Bildung, Wirtschaft, Kontrolle: Das sind die drei Themenfelder, mit denen die NEOS punkten möchten, wobei die Kontrollfunktion nicht bedeute, dass man unbedingt in der Opposition bleiben wolle, sagt Wiederkehr. Mitregieren wäre auch eine Option. "Wir sehen uns durchaus als Regierungspartner der SPÖ, allerdings als ein unbequemer." Sozusagen als Vorleistung haben die NEOS nun den Stadtrechnungshof eingeschaltet, der prüfen soll, ob die Corona-Testkapazitäten in personeller und anderer Hinsicht den Anforderungen gerecht werden. Das Corona-Management in Wien sei eine Katastrophe, erklärte Wiederkehr bei der Präsentation dieses Vorstoßes: "In der Bevölkerung herrscht eine unglaubliche Verunsicherung-und zwar nicht wegen des Virus, sondern wegen der Politik."
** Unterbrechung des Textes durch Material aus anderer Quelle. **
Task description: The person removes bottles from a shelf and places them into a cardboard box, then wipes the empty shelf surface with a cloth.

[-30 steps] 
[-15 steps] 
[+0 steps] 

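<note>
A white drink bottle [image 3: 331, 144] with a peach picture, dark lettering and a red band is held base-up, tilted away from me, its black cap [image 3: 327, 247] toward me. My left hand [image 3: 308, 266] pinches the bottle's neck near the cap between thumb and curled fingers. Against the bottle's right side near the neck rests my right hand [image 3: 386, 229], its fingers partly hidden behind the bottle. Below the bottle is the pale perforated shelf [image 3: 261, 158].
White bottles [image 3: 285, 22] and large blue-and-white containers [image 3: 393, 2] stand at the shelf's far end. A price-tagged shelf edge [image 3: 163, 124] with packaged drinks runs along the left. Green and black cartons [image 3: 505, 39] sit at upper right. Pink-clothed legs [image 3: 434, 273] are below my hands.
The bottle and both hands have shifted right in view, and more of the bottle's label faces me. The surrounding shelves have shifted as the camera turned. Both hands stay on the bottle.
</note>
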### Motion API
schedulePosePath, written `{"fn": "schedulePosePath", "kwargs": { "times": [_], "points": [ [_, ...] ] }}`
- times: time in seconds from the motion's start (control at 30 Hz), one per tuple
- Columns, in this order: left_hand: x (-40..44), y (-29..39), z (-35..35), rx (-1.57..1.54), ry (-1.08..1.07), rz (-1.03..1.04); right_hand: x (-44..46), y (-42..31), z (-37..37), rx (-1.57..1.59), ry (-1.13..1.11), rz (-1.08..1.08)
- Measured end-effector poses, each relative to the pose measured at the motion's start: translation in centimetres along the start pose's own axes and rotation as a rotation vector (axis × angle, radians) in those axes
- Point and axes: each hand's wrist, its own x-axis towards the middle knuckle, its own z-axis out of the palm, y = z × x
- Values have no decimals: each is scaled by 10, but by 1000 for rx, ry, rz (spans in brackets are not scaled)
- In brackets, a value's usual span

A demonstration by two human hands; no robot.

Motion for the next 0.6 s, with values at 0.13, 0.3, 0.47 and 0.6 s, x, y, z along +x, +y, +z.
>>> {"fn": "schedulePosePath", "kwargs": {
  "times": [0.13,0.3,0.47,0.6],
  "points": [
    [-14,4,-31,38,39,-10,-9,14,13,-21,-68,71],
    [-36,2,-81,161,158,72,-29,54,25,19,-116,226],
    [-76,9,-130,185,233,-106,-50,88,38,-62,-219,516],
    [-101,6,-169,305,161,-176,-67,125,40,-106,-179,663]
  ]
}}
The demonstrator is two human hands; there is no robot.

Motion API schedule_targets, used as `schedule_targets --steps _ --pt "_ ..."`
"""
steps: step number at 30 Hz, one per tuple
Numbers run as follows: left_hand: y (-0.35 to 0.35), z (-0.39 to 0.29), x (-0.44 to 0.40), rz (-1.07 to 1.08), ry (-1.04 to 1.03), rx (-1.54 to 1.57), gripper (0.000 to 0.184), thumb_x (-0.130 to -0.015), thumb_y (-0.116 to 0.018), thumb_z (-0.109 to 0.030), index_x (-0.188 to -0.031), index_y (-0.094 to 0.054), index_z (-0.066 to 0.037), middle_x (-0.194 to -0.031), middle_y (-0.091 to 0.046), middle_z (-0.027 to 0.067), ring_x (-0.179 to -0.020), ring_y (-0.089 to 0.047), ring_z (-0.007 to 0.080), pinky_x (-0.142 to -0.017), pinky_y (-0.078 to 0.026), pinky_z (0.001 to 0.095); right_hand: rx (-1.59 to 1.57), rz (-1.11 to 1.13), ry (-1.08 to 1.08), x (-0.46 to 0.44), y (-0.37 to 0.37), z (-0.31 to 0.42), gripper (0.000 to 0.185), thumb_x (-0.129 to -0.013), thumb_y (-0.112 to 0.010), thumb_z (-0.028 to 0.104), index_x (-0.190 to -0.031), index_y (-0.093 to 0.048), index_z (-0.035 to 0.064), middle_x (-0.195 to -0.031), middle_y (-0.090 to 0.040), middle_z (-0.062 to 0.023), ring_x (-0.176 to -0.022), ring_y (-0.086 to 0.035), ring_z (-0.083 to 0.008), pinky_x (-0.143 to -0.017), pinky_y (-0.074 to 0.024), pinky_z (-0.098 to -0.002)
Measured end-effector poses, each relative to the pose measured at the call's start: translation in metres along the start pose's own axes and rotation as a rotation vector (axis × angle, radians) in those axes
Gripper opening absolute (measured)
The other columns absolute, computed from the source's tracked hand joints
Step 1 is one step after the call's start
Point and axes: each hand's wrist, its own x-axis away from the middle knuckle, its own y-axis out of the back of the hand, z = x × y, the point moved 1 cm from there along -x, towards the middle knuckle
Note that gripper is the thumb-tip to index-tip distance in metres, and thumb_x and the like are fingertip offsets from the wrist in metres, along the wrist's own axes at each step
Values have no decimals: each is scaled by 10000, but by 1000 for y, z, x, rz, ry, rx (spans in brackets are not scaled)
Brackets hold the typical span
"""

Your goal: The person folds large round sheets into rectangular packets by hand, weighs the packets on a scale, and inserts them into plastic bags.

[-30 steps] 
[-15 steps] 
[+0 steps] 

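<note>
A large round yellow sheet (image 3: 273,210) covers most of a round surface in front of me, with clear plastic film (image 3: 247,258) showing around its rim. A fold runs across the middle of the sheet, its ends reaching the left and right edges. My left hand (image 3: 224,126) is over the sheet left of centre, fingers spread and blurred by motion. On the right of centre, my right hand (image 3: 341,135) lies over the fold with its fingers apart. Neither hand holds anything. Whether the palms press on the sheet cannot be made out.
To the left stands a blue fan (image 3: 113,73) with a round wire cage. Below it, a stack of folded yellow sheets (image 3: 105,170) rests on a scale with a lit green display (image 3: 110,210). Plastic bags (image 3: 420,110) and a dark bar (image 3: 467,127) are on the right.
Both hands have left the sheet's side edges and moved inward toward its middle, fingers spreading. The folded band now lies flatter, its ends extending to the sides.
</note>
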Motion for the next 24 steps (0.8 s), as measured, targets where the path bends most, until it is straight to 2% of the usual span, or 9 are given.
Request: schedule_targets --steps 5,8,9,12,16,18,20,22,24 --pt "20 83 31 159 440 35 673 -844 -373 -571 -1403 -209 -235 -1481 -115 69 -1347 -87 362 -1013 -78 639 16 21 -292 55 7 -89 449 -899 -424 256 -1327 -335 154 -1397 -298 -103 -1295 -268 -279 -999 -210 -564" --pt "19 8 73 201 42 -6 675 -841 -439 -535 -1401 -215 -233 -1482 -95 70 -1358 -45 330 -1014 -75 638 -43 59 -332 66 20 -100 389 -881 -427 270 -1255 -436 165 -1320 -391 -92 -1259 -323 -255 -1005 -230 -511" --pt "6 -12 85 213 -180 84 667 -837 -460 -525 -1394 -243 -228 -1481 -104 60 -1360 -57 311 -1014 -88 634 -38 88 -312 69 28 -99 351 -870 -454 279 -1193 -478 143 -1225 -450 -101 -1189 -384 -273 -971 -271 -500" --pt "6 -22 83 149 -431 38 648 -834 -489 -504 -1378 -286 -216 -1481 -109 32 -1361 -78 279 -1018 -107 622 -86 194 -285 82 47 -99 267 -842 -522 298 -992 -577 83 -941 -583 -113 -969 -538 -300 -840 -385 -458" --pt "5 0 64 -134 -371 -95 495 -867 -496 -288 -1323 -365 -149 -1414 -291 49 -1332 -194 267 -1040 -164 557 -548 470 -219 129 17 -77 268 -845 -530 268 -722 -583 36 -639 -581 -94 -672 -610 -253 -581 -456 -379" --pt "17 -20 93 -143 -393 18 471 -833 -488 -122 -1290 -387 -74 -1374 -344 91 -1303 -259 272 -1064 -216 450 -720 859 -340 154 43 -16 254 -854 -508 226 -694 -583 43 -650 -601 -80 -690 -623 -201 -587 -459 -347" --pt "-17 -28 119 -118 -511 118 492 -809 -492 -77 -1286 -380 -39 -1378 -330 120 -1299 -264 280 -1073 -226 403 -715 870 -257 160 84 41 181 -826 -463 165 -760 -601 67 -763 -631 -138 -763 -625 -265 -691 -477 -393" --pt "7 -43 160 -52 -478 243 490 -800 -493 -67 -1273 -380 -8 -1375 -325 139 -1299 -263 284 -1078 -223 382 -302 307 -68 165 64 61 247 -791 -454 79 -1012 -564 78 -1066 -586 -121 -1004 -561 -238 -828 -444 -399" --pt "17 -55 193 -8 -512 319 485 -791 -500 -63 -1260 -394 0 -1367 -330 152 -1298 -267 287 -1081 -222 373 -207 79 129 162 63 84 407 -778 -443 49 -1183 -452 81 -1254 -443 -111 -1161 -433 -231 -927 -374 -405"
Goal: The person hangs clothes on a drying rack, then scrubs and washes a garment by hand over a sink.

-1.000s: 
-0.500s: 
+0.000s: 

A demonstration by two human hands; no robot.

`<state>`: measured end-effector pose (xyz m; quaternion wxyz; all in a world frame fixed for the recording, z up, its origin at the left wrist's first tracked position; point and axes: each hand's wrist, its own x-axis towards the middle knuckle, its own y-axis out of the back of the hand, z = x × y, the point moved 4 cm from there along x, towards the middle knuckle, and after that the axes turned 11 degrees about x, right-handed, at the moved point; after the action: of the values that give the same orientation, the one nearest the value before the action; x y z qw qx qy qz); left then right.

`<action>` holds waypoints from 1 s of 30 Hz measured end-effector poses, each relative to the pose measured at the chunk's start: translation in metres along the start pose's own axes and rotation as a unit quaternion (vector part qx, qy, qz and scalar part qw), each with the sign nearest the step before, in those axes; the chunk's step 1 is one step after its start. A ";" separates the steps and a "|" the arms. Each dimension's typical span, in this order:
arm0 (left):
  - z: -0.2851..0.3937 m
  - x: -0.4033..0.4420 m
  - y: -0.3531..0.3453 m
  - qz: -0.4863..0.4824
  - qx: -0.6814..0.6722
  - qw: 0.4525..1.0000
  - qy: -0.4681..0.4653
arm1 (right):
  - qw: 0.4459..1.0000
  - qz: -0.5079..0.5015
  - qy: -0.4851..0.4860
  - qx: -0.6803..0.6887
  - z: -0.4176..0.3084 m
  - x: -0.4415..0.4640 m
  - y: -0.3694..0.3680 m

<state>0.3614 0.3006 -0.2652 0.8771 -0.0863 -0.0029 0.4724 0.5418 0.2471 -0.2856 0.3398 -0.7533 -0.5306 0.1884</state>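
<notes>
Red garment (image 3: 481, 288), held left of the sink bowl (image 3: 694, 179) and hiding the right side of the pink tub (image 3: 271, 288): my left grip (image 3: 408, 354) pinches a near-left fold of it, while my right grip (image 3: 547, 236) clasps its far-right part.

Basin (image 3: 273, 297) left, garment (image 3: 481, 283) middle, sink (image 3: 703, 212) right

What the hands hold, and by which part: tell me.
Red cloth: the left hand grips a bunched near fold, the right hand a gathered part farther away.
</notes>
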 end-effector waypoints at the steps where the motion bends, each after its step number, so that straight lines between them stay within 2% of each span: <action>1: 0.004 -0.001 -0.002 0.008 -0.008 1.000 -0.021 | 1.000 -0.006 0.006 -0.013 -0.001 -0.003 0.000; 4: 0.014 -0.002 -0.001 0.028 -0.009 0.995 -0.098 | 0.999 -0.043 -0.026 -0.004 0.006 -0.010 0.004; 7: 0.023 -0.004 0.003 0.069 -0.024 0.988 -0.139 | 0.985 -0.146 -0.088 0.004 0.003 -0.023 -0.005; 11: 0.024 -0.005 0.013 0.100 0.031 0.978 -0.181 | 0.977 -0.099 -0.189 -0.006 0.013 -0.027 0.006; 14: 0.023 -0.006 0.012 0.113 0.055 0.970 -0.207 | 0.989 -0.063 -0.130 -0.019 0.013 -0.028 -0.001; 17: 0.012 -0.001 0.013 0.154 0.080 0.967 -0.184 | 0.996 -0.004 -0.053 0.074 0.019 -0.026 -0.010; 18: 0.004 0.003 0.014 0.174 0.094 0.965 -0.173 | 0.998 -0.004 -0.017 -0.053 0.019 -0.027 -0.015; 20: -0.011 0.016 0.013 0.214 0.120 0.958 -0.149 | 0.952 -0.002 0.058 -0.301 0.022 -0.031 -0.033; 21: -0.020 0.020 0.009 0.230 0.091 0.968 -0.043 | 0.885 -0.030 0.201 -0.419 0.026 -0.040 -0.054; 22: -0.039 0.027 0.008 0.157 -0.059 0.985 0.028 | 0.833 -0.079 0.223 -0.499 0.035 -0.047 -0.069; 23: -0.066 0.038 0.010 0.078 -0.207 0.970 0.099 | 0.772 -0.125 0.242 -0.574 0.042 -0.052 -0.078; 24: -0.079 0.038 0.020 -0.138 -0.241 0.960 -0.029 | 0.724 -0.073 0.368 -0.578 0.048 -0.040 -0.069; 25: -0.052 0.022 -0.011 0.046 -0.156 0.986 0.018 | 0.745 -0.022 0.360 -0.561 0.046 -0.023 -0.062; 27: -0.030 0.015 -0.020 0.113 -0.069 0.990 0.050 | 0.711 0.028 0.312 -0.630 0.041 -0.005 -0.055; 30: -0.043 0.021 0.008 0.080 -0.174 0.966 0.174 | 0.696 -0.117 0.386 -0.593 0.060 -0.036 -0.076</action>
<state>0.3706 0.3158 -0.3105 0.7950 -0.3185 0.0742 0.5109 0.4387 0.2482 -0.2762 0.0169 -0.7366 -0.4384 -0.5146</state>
Am Mittwochnachmittag trifft sich der kleine Trupp zum Straßenwahlkampf. An der Reihe ist diesmal eine aus NEOS-Sicht eher schwierige Gegend: der 15. Wiener Gemeindebezirk. Hier wohnen sehr viele Zuwanderer, das Durchschnittseinkommen ist niedrig, mehr als die Hälfte der Bewohner von Rudolfsheim-Fünfhaus sind am 11. Oktober gar nicht stimmberechtigt. Aber im Wahlkampf darf man als Spitzenkandidat nicht zimperlich sein.

Christoph Wiederkehr stellt sich vor die U-Bahn-Station Schweglergasse und versucht, mit Passanten ins Gespräch zu kommen. Er trägt einen Mund-Nasen-Schutz-es macht also nichts, dass ihn hier keiner kennt. Die meisten Leute eilen vorbei, nur manche nehmen wenigstens ein Geschenk entgegen. Im Angebot sind Manner-Schnitten, Kugelschreiber (aus recyceltem Karton),Bleistifte (aus recycelten CD-Hüllen) und Stoffsackerl mit der Aufschrift "Weil's nicht wurscht ist".Ein grauhaariger Herr aus der Umgebung bleibt stehen und will ein bisschen streiten: "Warum seid ihr immer nur vor den Wahlen da?"Nach längerer Debatte wird man sich einig, dass für die Schulen in Wien zu wenig getan werde. Harmonisch läuft das Gespräch mit einer Frau mittleren Alters, die aber leider nicht wählen darf, weil sie einen deutschen Pass hat. "Es ist schlecht, wenn in einer Stadt immer mehr Menschen nicht mitbestimmen können",sagt Wiederkehr. "Wir kämpfen dafür, dass EU-Bürger bei der Gemeinderatswahl abstimmen dürfen."

Vorerst müssen aber die Stimmen der Österreicher genügen. Um zu unterstreichen, wie ernst es ihm mit den erwarteten Zugewinnen ist, ging Wiederkehr zum Notar, um schriftlich festzuhalten, dass die NEOS keinesfalls einen nicht amtsführenden Stadtrat stellen werden. Das seltsame Amt ist eine Wiener Besonderheit, gegen die Wiederkehr und Kollegen seit Jahren Sturm laufen. Je nachdem, ob Heinz-Christian Strache den Einzug in den Gemeinderat schafft oder nicht, könnte ein solcher Job für seine Partei schon mit etwas weniger als sieben Prozent möglich sein, meint der Spitzenkandidat: "Und das werden wir dann eben ablehnen."